She shouldn’t have killed him, she supposed. Then she wouldn’t be trapped suffocating in a two by four half-glass box. But she’d spent her life suffocated. She’d gotten tired of that doctor stalking after her for the past ten years. He’d taken out her heart, sure, but that didn’t give him the right to monitor her every action. Lord, she couldn’t even eat a jam sandwich without him noting her heart palpitations down in that damn yellow, blue-lined notepad. Pity he didn’t note the speed of her heart when she imagined smashing his glasses into his face every night as he watched her sleeping. Maybe then that frown of surprise wouldn’t have flashed on his face when she’d finally lost it. And now, they—the other doctors, the government, someone—had thrown her in here as punishment. Because there’s no better way to monitor your pet project than by throwing it in jail.

They were watching her now; she could feel the eyes piercing from the watchtower into her cell, into her body. She shook her head, crusted hair scratching her cheeks, and crawled into the corner as far from the tower as she could get. It didn’t matter how she got into this place. It was just another mistake, just a mangled body. All that mattered was one hundred more days. She leaned her head back to rest against the wall as the dank air crept into her lungs. Her throat throttled out another cough.

Her eyes fell shut; her mind unleashed itself to indulge in imaginings. In one hundred days she’d have a washing machine and a dryer and a queen-sized mattress and a toaster. In one hundred days she’d lie in the sun and feel its heat bite into her translucent skin while she poured strawberry margaritas down her throat. In one hundred days she’d walk into a fluorescent white-lit supermarket at midnight and she’d buy a bag of cheese-coated corn chips and a bottle of diet cola. And some cough medicine. The thought tickled at the metal, machine-filled cavity in her chest. If she had a heart, it’d be bloated with rushing blood and heat—hope, if you’d like to assign a word to the feeling.

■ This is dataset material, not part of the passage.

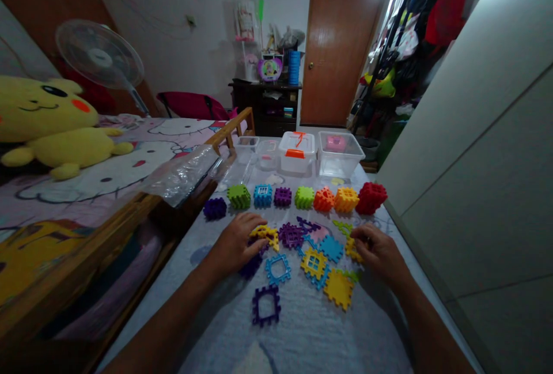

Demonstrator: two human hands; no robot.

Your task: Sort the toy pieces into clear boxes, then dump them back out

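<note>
Flat interlocking puzzle tiles lie scattered on a pale table [302, 333] in front of me. My left hand [235, 242] is closed on a yellow tile [266, 234]. My right hand [379, 250] rests with curled fingers on a yellow tile [353, 249] at the right of the pile. Between the hands lie a purple round tile [291, 235], a blue tile [330, 247], a yellow framed tile [314, 263], a blue open frame [277, 268], a yellow solid tile [339, 289] and a purple open frame [266, 305]. Behind them stands a row of finished cubes, from purple [215, 208] to red [371, 197].
Clear plastic boxes [339, 154] and a white box with an orange latch [296, 152] stand at the table's far edge. A bed with a wooden rail [129, 212] and a yellow plush toy [56, 126] is on the left. A pale wall [475, 149] closes the right side.
</note>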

She didn’t have the strength to smash the feeling down, to wrap her fingers around it and squeeze until it smothered down into the usual dull emptiness, angst, and overall eye-rolling boredom. Her eyes drifted to the ceiling a leg span from her head, and she thought about calling to whatever deity sat around up there. Maybe if she said thanks for putting me in here, it’d find a way to reduce her sentence. Maybe it’d sweep down and gather her up and take her to the clouds. She laughed. She coughed.

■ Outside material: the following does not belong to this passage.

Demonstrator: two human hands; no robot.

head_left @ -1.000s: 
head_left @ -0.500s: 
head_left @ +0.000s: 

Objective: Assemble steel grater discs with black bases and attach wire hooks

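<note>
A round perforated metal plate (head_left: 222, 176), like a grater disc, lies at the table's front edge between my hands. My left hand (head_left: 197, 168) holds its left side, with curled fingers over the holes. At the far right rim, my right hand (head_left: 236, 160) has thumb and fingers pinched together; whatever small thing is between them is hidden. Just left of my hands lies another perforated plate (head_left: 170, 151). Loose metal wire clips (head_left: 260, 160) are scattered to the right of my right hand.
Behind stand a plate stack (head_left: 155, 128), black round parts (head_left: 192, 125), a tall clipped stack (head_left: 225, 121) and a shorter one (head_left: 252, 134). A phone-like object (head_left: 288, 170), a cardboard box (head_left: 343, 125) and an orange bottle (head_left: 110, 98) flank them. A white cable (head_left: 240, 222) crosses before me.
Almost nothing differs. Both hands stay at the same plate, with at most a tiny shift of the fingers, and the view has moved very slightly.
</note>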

A scream raked her ears, sending prickling hot shivers down her arms. She crawled to the door and pressed her ear against the glass. Booted feet slapped against the floor outside on level two, the level below her cell. She couldn’t see them. They could see her from their tower, but she couldn’t see them. She could never see them. But she heard the scratch of coarse, swishing fabric—guards, off to regulate the cause of the shout. The feet stopped.

“Oh my god.”

“Do you . . . do you think? No, that’s not possible. Nah. It couldn’t be.”

“I don’t know. Looks like it to me.”

The voices dropped to a murmur, low and deep as a heartbeat. She pushed her cheek against the door and closed her eyes as if cutting off that worthless sense would improve her hearing. It didn’t. But her ears snagged one word—doctor. And then the boots shuffled away to some other side of the circle. A door slammed.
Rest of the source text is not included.